Une scène de la série The Americans résume bien cette idée de puissance émotionnelle qui transcende tout raisonnement intellectuel. Alors que sa fille Paige regarde un feuilleton télévisé des années 80, Elizabeth Jennings (une espionne russe vivant sous une fausse identité aux États-Unis) tente de comprendre l’intérêt de sa fille pour ce feuilleton et la rejoint sur le canapé. La mère et la fille ont des rapports tendus, c’est l’occasion de se rapprocher. Mais l’adolescente voit bien que sa mère se force et propose de zapper sur un autre programme. Elizabeth insiste : « No, no. I’m just trying to understand. » Et sa fille de lui répondre, atterrée : « Mom, it’s not logical. It’s emotional. »

Il est glaçant de réaliser à quel point le story-telling hollywoodien repose sur les mêmes mécanismes que la publicité ou la propagande. Une similitude pourtant logique si l’on se rappelle le lien qui existe depuis toujours entre télévision et publicité. La fonction première des séries, d’abord radiophoniques puis télévisées, était de dépasser notre capacité à raisonner et de nous rendre dépendants émotionnellement avant de nous balancer à la figure… une pub pour de la lessive. L’avènement des services de streaming sans publicité a-t-il changé la donne ? Absolument pas, les scénaristes qui écrivent aujourd’hui les séries Netflix, Amazon ou Hulu sont souvent ceux qui écrivaient des séries NBC, Fox ou ABC il y a quelques années. Les coupures pub ont commencé à disparaître mais la recette reste fondamentalement inchangée : une bonne série, c’est une série qui happe le spectateur émotionnellement.

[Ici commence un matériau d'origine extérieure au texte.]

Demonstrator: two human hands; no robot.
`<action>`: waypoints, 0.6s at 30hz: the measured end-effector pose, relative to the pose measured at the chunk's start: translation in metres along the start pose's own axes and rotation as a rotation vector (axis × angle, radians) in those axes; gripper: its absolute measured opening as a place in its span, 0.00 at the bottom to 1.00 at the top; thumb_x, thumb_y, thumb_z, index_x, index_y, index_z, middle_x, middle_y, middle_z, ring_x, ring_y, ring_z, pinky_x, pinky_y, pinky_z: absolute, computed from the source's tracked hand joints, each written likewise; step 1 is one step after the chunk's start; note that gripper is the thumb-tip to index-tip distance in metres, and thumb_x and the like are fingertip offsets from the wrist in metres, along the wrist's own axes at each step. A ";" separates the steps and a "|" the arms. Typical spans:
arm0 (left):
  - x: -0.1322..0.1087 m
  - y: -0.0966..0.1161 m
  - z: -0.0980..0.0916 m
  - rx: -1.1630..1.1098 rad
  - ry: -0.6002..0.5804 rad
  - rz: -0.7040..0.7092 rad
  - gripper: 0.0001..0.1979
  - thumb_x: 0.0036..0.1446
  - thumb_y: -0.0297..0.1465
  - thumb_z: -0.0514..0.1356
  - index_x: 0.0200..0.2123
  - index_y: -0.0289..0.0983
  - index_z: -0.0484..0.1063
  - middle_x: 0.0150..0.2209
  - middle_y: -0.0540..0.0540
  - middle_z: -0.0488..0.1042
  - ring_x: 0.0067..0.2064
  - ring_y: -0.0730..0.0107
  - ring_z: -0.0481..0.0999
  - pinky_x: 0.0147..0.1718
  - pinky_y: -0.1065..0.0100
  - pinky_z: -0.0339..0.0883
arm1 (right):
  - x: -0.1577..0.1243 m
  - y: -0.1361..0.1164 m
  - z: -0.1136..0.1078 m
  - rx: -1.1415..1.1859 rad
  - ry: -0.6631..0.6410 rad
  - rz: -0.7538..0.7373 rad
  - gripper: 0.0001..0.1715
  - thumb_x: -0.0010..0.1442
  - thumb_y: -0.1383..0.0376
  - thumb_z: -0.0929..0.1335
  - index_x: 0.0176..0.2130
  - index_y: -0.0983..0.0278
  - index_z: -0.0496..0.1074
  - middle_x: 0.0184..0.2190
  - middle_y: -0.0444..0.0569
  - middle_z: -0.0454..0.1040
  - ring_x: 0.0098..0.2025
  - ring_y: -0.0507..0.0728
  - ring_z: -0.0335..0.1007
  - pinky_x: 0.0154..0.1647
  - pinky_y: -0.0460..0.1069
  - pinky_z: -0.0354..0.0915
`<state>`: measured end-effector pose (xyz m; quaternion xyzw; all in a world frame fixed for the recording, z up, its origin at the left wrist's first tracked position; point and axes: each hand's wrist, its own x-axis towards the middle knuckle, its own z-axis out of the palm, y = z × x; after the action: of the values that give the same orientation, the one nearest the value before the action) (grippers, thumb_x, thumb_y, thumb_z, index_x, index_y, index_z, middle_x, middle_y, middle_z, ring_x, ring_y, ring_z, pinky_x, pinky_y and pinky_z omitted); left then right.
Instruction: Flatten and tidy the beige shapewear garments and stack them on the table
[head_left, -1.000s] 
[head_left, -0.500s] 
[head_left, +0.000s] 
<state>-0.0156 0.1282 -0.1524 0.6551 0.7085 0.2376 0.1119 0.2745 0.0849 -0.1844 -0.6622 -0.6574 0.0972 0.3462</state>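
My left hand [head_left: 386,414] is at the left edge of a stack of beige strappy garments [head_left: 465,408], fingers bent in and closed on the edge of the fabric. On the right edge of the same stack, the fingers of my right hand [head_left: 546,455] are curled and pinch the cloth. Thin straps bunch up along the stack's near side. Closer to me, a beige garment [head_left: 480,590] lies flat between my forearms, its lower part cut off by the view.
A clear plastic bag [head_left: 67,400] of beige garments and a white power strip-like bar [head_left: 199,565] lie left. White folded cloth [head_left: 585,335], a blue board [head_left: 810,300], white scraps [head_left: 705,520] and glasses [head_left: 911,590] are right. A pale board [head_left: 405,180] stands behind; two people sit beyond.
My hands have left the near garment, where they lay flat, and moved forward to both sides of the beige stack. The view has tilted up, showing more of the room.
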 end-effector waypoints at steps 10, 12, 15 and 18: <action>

Alors est-ce immoral de considérer le spectateur comme un junkie auquel on injecte à chaque épisode une nouvelle dose d’émotions fortes ? Pas nécessairement si on l’éduque. Un enfant à qui l’on a expliqué que les monstres du train-fantôme sont en caoutchouc pourra malgré tout prendre beaucoup de plaisir à se faire peur. D’ailleurs ne nous y trompons pas, le spectateur moderne est parfaitement conscient qu’on joue avec ses émotions. Il y consent, il l’anticipe et espère que les scénaristes seront quand même assez malins pour l’embarquer dans un grand huit émotionnel.

Alors au boulot ! D’un côté de l’Atlantique ou de l’autre, à nous scénaristes d’enfiler notre plus beau costume de commercial pour vendre au public de belles histoires.